Like me? So I was chosen for that reason?

Jonah felt put off and tensed a bit when Petri put an arm around his waist. But she leaned up and whispered in his ear.

“I think you’ll like what we’re up to. It’s something just right for a rascal.”

The word surprised him and he almost turned to stare. But her arm was tight and Petri’s breath was still in his ear. So Jonah chose to keep his features steady, unmoved. Perhaps sensing his stiff reaction, Petri let go. She slid around to face him with her back resting against the transparent patch, leaning against the window.

Clever girl, he thought. It was the direction he had to look, in order to watch the Pride of Laussane’s rudder, up ahead, matching his tiller to that of the larger sub. Now he could not avert his eyes from her, using boyish reticence as an excuse.
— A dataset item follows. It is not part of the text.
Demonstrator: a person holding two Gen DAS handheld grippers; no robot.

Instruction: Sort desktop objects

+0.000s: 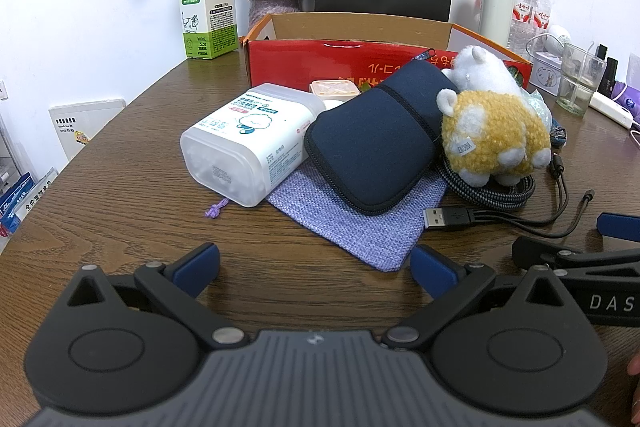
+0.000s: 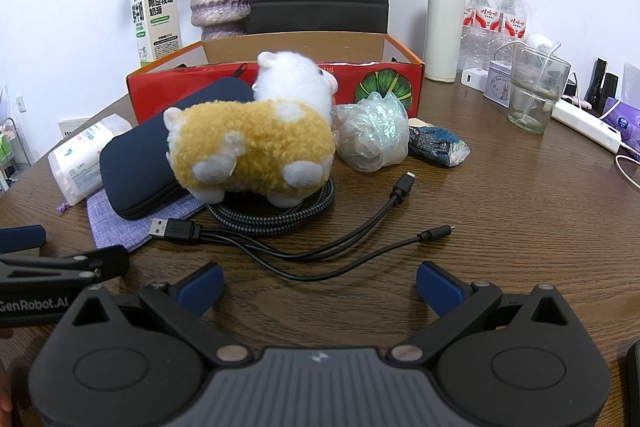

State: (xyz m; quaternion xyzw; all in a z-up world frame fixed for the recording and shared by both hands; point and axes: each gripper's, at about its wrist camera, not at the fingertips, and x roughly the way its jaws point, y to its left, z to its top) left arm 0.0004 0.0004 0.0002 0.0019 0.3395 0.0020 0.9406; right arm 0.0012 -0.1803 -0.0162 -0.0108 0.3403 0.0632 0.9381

Petri’s oval face was a bit wide, as were her eyes. The classic Laussane chin cleft was barely noticeable, though her mutant patch—the whorl of wild hair—was visible as a reflection behind her, on the bubble’s curved, inner surface. Her wedding garment, sleek and formfitting, revealed enough to prove her fitness to bear and nurse … plus a little more. And Jonah wondered—when am I supposed to let the sight of her affect me? Arouse me? Too soon and he might seem brutish, in need of tight reins. Too late or too little, and his bride might feel insulted.

And fretting over it will make me an impotent fool. Deliberately, Jonah calmed himself, allowing some pleasure to creep in, at the sight of her. A seed of anticipation grew … as he knew she wanted.

“What project are you talking about? Something involving trucks?” He offered a guess. “Something the mothers may not care for? Something suited to a … to a …”

He glanced over his shoulder, past the open hatch leading to the middle bubble, containing a jumble of cargo—wedding gifts and Jonah’s hope chest, plus luggage for Laussane dignitaries who rode in comfort aboard the bigger submersible ahead. Here, a dozen lower-caste passengers sat or lay atop the stacks and piles—some of Petri’s younger cousins, plus a family of evacuees from doomed Sadoul Dome, sent to relieve Tairee’s overcrowded refugee encampment, as part of the complex marriage deal.

Perhaps it would be best to hold off this conversation until a time and place with fewer ears around, to pick up stray sonic reflections. Perhaps delaying it for wife-and-husband pillow talk—the one and only kind of privacy that could be relied upon in the colonies. He looked forward again, raising one eyebrow, and Petri clearly got his meaning. Still, in a lower voice, she finished Jonah’s sentence.